Since you apparently come here to read my words and frequently visit my Twitter page (in spite of your claim of not caring one way or the other about me), I figured it would be appropriate to write you a letter.  And no, it’s not slander as you say.  I’m not writing for a newspaper or a magazine.  I write for myself and welcome anyone who wants to take time to read it.  This is an editorial, if it is anything at all.  I don’t give out your personal information, I don’t post your email address so that people can harass you, and I don’t harass you myself.  If you choose to be here, it’s not my problem if you don’t like what you see.
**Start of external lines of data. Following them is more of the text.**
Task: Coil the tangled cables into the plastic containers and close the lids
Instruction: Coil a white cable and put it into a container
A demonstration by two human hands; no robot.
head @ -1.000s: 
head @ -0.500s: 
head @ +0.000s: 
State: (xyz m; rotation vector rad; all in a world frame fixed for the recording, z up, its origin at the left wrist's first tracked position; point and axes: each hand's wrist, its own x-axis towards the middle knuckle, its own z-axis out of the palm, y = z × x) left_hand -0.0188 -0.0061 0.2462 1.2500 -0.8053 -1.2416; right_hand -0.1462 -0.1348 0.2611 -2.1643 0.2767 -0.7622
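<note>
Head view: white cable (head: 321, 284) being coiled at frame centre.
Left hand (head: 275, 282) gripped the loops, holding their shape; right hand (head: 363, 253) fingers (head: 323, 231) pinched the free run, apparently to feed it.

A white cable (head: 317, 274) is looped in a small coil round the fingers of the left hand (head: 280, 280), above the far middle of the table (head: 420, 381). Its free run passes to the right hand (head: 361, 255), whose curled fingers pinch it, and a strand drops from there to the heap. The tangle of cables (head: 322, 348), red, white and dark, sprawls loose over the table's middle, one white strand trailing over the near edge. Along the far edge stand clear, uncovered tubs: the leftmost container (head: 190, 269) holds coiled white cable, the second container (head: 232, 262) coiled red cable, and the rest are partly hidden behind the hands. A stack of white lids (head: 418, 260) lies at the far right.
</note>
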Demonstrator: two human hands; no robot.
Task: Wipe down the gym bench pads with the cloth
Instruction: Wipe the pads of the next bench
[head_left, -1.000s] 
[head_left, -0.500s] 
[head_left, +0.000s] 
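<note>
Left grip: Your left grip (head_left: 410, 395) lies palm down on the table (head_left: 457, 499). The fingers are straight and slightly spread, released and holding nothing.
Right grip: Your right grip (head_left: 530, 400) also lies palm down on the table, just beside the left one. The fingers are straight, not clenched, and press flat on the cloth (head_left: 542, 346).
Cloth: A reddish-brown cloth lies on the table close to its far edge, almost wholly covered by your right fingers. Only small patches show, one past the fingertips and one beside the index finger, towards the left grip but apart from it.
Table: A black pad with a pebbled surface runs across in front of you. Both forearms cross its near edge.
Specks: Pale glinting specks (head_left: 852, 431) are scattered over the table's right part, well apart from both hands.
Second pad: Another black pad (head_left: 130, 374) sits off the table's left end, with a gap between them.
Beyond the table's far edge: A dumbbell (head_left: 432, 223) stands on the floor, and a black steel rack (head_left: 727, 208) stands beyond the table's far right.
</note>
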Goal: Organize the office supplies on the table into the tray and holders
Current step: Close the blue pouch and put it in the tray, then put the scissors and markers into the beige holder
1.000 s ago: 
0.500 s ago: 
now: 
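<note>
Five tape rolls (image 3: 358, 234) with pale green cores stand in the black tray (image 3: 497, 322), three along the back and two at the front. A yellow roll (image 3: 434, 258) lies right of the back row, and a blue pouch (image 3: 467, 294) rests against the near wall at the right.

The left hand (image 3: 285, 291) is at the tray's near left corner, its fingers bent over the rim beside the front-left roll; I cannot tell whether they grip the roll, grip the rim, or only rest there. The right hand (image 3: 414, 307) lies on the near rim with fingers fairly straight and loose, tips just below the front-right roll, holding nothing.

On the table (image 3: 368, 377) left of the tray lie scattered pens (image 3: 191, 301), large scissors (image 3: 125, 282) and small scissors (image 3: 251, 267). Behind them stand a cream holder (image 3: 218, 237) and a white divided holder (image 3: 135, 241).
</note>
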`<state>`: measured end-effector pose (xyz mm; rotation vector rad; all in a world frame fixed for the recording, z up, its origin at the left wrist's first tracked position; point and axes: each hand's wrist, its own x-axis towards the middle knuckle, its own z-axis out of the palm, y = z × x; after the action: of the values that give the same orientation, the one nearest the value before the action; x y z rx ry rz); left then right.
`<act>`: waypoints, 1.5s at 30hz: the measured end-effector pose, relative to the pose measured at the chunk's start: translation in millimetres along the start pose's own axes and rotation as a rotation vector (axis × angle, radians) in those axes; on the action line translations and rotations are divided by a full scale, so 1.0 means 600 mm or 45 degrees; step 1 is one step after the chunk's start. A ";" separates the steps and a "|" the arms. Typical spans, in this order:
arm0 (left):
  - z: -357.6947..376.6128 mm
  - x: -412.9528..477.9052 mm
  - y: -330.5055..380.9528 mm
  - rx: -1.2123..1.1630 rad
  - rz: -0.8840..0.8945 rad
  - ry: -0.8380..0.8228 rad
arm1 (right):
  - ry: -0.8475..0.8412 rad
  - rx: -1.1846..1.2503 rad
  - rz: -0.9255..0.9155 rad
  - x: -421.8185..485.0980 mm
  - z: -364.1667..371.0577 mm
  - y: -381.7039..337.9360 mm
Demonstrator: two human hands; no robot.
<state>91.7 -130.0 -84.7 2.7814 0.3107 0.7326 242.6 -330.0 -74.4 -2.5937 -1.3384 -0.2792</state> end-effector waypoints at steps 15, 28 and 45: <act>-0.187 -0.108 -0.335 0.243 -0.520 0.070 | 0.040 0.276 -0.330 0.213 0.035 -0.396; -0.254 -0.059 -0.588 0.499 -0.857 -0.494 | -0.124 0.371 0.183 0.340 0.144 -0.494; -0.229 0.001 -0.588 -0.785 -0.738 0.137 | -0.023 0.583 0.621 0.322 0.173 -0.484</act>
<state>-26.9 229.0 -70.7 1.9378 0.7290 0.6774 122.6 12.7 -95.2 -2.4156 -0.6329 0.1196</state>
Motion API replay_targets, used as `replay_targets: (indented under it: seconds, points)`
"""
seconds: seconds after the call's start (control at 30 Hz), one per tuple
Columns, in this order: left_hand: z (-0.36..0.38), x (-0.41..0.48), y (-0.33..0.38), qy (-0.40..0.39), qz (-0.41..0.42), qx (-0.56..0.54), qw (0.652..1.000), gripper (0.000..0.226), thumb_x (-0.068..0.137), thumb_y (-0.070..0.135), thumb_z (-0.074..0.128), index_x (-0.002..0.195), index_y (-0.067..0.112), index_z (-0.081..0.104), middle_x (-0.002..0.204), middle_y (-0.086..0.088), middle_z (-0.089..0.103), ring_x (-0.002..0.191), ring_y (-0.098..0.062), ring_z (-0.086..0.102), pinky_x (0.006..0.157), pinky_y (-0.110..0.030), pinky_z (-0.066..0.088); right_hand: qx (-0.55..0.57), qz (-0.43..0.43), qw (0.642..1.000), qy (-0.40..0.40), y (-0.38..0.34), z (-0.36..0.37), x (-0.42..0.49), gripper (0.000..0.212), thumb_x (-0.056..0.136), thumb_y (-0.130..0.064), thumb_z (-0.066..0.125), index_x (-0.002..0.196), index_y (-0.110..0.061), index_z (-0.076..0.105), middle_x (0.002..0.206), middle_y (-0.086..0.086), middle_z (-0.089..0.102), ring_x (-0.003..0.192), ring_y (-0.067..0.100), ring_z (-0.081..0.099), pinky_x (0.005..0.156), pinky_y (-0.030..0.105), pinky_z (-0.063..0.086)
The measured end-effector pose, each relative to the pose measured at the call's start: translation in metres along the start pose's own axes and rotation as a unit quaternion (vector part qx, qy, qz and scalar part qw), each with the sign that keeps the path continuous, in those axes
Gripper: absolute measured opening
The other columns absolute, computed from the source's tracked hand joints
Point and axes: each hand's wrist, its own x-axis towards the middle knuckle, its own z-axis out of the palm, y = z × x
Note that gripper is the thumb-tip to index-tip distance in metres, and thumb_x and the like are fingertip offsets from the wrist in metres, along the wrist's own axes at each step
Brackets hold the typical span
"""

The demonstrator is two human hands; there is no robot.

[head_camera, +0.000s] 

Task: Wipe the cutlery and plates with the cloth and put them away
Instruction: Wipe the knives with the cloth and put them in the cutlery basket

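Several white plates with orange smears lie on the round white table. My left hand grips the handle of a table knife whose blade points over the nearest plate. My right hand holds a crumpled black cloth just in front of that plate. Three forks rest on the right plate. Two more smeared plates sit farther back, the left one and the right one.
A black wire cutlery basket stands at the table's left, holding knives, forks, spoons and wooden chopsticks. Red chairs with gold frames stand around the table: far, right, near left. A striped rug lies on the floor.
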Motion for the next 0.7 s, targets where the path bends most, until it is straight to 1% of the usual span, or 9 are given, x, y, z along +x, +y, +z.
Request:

It amazes me that someone who doesn’t care, as you say you do, is willing to spend so much time obsessing over me.  Do you know what I say to people I don’t care about and who I don’t want in my life?  Nothing.  Jack shit.  Unlike you, I don’t go out of my way to contact people who mean nothing to me.  Your hateful email was not only filled with poor grammar, but it was filled with emotion.  YOU can’t let ME go, not the other way around.  You hate that I’m doing so well.  You hate that I’m raising an amazing kid without your help.  You hate that I’m flourishing and growing.  You hate that I’m not an overweight slob like you were at 32.  You hate that I’m not 100% dependent on a man for my survival like you are.  You hate that I still matter to you, so you seek to bring me down so I’m just as miserable as you are.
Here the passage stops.